→ About this task:
Your task is to quote the records from their first line through the line containing "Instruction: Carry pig", with nothing added or left out.

[Stored dataset items]
Start of Block
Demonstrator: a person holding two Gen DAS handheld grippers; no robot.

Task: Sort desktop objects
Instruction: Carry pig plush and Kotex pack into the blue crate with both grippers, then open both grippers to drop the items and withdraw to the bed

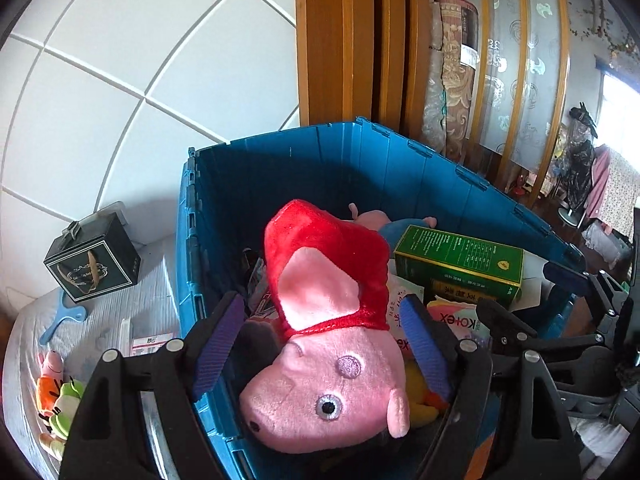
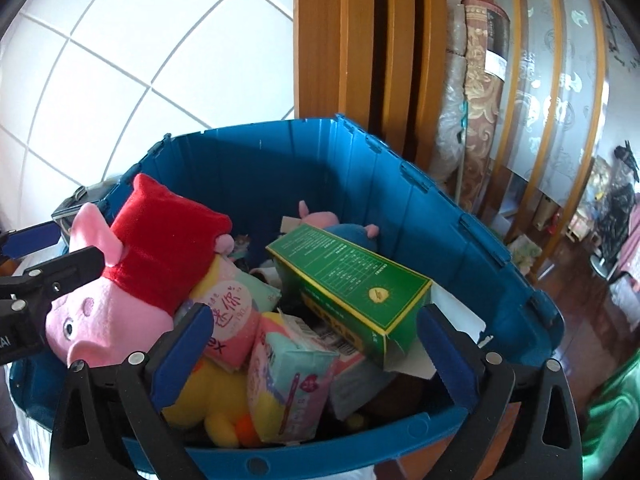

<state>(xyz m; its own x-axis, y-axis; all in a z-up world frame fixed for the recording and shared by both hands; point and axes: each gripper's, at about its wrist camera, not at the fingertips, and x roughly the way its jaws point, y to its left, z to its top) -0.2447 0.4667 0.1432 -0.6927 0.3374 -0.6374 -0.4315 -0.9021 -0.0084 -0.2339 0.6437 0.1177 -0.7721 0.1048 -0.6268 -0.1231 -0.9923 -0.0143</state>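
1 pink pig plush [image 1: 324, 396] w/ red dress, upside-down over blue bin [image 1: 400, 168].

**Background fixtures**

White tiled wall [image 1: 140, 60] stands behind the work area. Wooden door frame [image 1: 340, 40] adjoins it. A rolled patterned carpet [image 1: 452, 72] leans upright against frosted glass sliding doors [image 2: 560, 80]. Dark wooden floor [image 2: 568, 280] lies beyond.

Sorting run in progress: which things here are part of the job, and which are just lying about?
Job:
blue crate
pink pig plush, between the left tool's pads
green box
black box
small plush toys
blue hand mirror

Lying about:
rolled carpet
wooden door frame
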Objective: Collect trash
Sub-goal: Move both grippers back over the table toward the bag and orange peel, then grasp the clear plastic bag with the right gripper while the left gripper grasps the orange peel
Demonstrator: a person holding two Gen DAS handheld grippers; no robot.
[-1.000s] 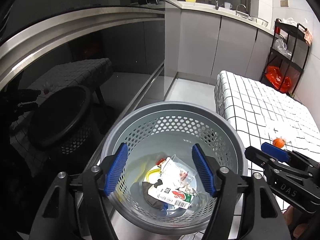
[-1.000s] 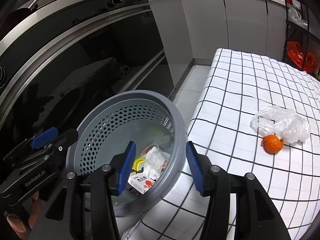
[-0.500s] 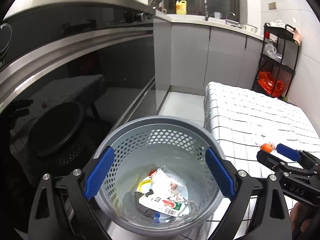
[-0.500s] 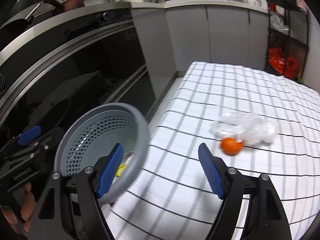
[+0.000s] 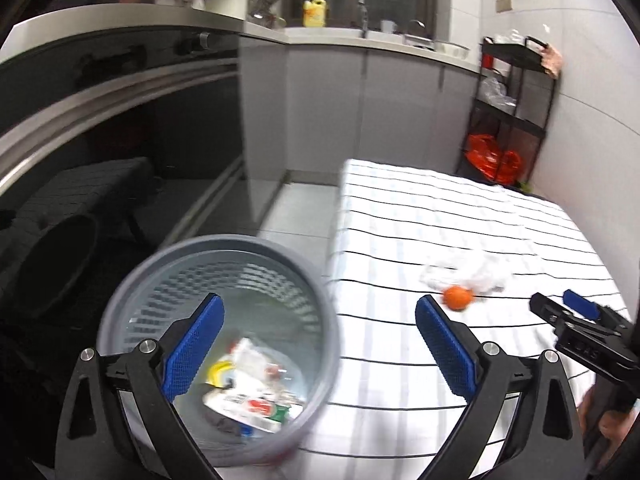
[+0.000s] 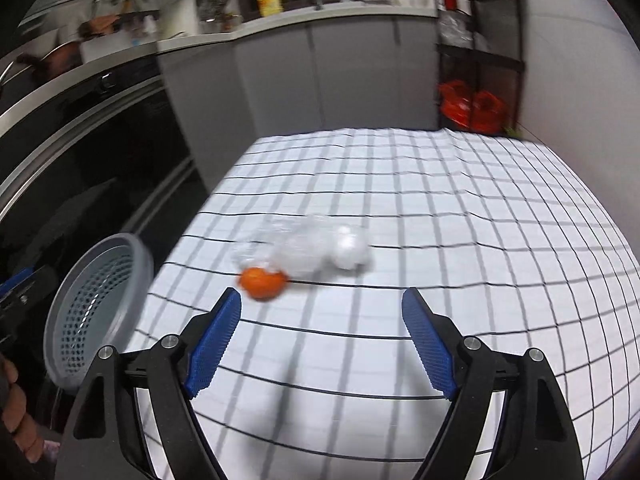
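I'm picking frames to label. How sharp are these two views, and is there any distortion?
Left wrist view: grey basket and tablecloth streaked by motion blur. Right wrist view: orange and plastic bag smeared. Both: fisheye bending, dark corners.

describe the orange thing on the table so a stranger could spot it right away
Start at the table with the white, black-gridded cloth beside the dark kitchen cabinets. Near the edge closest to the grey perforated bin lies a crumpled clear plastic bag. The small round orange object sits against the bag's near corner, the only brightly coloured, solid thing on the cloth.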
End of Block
→ The completed task:
Demonstrator: a person holding two Gen DAS handheld grippers; no robot.

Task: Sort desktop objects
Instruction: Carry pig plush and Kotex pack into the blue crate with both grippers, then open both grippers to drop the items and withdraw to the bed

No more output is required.